Perkara itu terkait dengan pengadaan pesawat jenis Cessna Grand Carawan dan helikopter Airbush H-125 yang melibatkan Johannes Rettob selaku pejabat Pemerintah Kabupaten Mimika dan Silvi Herawaty selaku Direktur PT Asian One Air. Berkas perkara Johannes Rettob terdaftar dengan nomor perkara 9/Pid.Sus-TPK/2023/PN Jap.
Sedangkan berkas perkara Silvi Herawaty yang juga merupakan kakak ipar Johannes Rettob terdaftar di Pengadilan Negeri Jayapura dengan nomor perkara 8/Pid.Sus-TPK/2023/PN Jap. Kedua perkara diperiksa dan akan diadili majelis hakim yang diketuai Thobias Benggian SH, dengan hakim anggota Linn Carol Hamadi SH dan Andi Matalatta SH.

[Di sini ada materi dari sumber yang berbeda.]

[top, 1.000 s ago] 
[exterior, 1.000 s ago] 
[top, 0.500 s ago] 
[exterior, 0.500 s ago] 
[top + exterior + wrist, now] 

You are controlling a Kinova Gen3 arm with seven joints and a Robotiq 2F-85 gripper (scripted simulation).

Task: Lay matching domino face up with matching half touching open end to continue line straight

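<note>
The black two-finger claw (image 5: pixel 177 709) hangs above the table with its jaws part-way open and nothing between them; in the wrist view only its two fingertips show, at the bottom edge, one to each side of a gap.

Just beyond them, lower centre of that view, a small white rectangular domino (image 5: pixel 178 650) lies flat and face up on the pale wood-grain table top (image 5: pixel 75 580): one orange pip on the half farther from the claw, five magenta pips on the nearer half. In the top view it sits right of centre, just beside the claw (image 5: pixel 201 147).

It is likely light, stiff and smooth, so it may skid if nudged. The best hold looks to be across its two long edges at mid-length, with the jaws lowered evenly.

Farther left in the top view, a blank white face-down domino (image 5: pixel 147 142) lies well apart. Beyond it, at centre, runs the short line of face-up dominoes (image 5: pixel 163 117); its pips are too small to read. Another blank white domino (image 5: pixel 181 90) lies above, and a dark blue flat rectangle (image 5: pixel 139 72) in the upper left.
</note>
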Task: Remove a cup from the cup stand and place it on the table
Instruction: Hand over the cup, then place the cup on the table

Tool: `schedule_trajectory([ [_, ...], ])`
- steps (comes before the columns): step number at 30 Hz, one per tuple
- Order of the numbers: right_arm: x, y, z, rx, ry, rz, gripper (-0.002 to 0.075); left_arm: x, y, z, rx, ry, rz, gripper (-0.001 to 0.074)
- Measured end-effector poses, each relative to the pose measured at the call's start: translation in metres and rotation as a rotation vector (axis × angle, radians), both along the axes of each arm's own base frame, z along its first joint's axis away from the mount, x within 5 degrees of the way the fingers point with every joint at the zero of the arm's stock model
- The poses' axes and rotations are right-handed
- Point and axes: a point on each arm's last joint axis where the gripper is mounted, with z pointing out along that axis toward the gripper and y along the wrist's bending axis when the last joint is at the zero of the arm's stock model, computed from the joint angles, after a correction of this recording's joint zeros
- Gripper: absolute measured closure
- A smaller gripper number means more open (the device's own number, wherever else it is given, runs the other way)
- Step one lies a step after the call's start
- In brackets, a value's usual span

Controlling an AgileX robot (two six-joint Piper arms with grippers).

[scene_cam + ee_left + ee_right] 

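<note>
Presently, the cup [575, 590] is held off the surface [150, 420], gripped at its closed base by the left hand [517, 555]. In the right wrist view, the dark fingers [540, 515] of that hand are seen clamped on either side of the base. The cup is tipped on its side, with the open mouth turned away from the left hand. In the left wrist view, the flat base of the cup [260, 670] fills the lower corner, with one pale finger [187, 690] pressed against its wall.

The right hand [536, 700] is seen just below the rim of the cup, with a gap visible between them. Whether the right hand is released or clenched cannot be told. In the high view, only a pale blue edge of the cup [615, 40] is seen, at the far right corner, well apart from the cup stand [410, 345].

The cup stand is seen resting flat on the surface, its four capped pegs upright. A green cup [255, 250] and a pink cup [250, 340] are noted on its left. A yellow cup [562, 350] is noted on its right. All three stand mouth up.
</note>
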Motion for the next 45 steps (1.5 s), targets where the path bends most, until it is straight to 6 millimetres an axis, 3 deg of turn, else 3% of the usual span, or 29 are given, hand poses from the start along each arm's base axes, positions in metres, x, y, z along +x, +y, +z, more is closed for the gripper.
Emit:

Dalam sidang Jumat, Dr Kukuh Prionggo dihadirkan penasehat hukum Rettob dan Silvi. Kukuh pernah menjabat sebagai Kepala Badan Pemeriksaan Keuangan atau BPK Perwakilan Papua pada 2015. Kukuh dihadirkan sebagai saksi ahli hukum keuangan negara.
Kukuh menyatakan ada tiga indikator terjadinya kerugian keuangan negara/daerah, yaitu ada pengurang uang, surat berharga, atau barang yang nyata dan pasti sudah bisa dihitung, dan ada perbuatan melawan hukum. Kukuh menyatakan dalam pengadaan pesawat dan helikopter telah sesuai dengan perjanjian kontrak.
“Saya katakan bahwa tidak pengurangan. Saya kasih contoh dalam pengadaan barang dan jasa. Barang [pesawat dan helikopter] ada, tidak fiktif [dan] barang yang dibeli sesuai dengan apa yang diperjanjikan dikontrak. Itu sesuai,” ujarnya.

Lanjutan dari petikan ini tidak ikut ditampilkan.